Il forcone di Satana
03/03/2010
Davide Camicioli
sport/rewind
Voti (15):
Tutto rinviato, tutto da rifare: in testa non allunga né accorcia nessuno. Dietro, molto dietro, spunta il tridente dagli inferi (non quello di Leo), e fa un po’ più male alle terga delle ultime della fila.
Premessa: non sono nichilista. Detesto l’orientamento filosofico che nega l'esistenza di valori e di realtà comunemente riconosciute. Sono propenso a seguire i dettami euristici, o meglio la ricerca incessante della verità. Mi sono lasciato trasportare da questi pomposi pensieri (o meglio reminiscenze scolastiche) perchè in questa settimana, dopo la brutta prova degli azzurri di Lippi, si è parlato quasi esclusivamente del duello a distanza tra Milan ed Inter. Domenica in molti parlavano di fuga definitiva, e match point dei neroblù. E invece tutto rimandato, o quasi.
LA LANTERNA DI NEREO
Vengo subito al quasi. L’Inter è la squadra più forte del campionato (ecco perché non sono nichilista) e il campionato lo può gettare alle ortiche solamente lei, perché il Milan che ha trovato con Leonardo la quadratura del cerchio manca in zona goal, e la Roma fa quasi esclusivamente della sua praticità la sua vera forza. Ma tutto ciò non credo basti a far scucire dalle maglie interiste lo scudetto, e per questo mi sento molto euristico. In poche parole, i ragazzi di Mourinho (anche se non hanno brillato contro un Genoa disposto con dettami di gioco che ieri hanno ricordato le idee di Nereo Rocco) hanno dalla loro una forza tale -sia di organico che di determinazione- da fare frenare col passare delle giornate di campionato anche le speranze dei più ottimisti detrattori degli interisti.
MA A MILANO NO
E’ stato un weekend pieno di reti, tranne nelle gare delle due milanesi. L’inizio della tenzone agonistica aveva visto la vittoria della Juventus a Firenze. Una squadra, quella bianconera, sistemata in maniera ottimale (viste le assenze) da quel volpone di Zaccheroni. Che ha anche il coraggio -o forse le palle- di tenere in panca sia Cannavaro che Grosso, e che ritrova la posizione giusta a quell’oggetto misterioso che era -o è- Melo. La Fiorentina? Beh, la squadra viola ha un’unica attenuante: la mancanza di un goleador. Insomma manca Mutu, perchè Gilardino (che non ha lasciato rimpianti a Milano) è un buon bomber, ma non un campionissimo. A quel grande tecnico e uomo di Prandelli oso suggerire, come lui aveva più volte fatto in passato, di non commentare la moviola ma di guardare i numeri: i suoi ragazzi in nove (dico nove) gare hanno vinto una sola volta. E questo credo valga più di tante parole.
IL TRIDENTE DI SATANA
Poche parole anche per il Napoli. Il quale, esaurite le energie psicofisiche derivanti dalla cura Mazzarri, è rientrato nella normalità del proprio rendimento. Chi invece sta andando a mille sono il Palermo e la Sampdoria. Delio Rossi e Luigi Del Neri vivono dolci momenti di rivincita con i loro ex presidenti, e soprattutto sembrano gli emuli di quel film che voleva anche la classe operaia in paradiso. Alle porte dell’ inferno precipitano a rotta di collo Lazio, Livorno e Atalanta, mentre il Siena sente già la punta del tridente di Satana. La strada è ancora lunga, ma le posizioni sembrano piuttosto delineate un po’ per tutti.

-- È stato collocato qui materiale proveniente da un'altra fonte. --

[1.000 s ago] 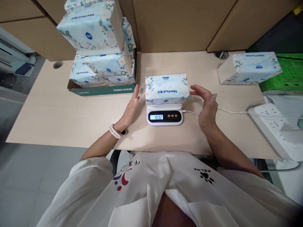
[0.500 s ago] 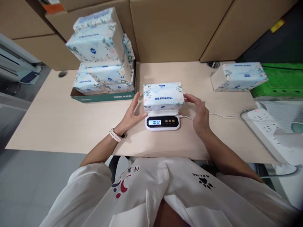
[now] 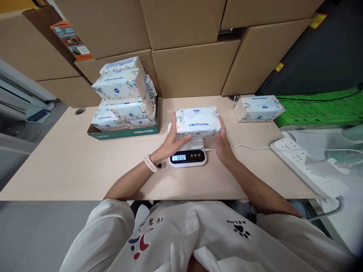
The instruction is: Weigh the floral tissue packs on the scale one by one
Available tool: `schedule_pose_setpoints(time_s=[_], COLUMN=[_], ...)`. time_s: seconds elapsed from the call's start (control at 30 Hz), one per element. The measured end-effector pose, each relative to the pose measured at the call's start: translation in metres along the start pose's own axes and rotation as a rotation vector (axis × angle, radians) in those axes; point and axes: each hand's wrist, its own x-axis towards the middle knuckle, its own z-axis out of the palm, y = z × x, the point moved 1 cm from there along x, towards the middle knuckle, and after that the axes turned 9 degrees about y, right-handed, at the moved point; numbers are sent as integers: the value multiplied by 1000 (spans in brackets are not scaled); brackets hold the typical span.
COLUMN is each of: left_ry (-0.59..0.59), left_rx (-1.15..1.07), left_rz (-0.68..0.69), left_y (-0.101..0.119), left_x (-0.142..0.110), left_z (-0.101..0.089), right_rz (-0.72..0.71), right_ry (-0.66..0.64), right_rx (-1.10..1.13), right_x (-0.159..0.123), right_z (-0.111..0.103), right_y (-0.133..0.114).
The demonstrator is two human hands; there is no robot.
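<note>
Between my two hands is a pack of tissues [image 3: 197, 120], white and pale blue with printed flowers. My left hand [image 3: 173, 140] presses its left end, the thumb lying along the front edge. My right hand [image 3: 223, 141] grips the right end, with its fingers partly hidden behind the pack. Under and in front of it sits a small white digital scale [image 3: 188, 164], its lit display reading about 103.2. The pack appears shifted rightward over the scale's plate and seems raised a little. A white cable runs from the scale's right side.
Left of the scale, a green open carton [image 3: 124, 135] holds several stacked tissue packs [image 3: 119, 88]. Another tissue pack [image 3: 258, 108] lies at the right, beside a green crate [image 3: 317, 109]. A white power strip [image 3: 303, 162] lies at the right edge. Cardboard boxes [image 3: 195, 71] line the back.
Both hands have closed in on the tissue pack's ends, and it has shifted to the right relative to the scale. The camera view has tilted upward. The display reading looks the same.
</note>
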Motion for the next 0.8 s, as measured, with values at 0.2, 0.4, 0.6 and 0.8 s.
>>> schedule_pose_setpoints(time_s=[0.2,0.4,0.6,0.8], left_ry=[-23,-145,-179,-209], left_rx=[15,390,503,490], left_rz=[57,-136,-79,-163], left_y=[14,-17,-23,-17], left_x=[101,170,183,211], left_z=[62,109,133,161], right_rz=[-107,-123,66,147], right_ry=[385,368,364,286], right_rx=[-206,-547,-742,-813], right_x=[83,122,108,128], right_z=[-49,-92,-142,-153], right_y=[10,42,64,80])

Le prossime due settimane rappresentano per il calcio milanese e fiorentino -come per tutto il calcio nostrano- la prova della verità. Leviamoci le pitture dalla faccia, sotterriamo l’ascia di guerra per due settimane e tifiamo tutti per i nerorossobluviola: la coppa dalle cosiddette grandi orecchie deve tornare nelle bacheche italiane.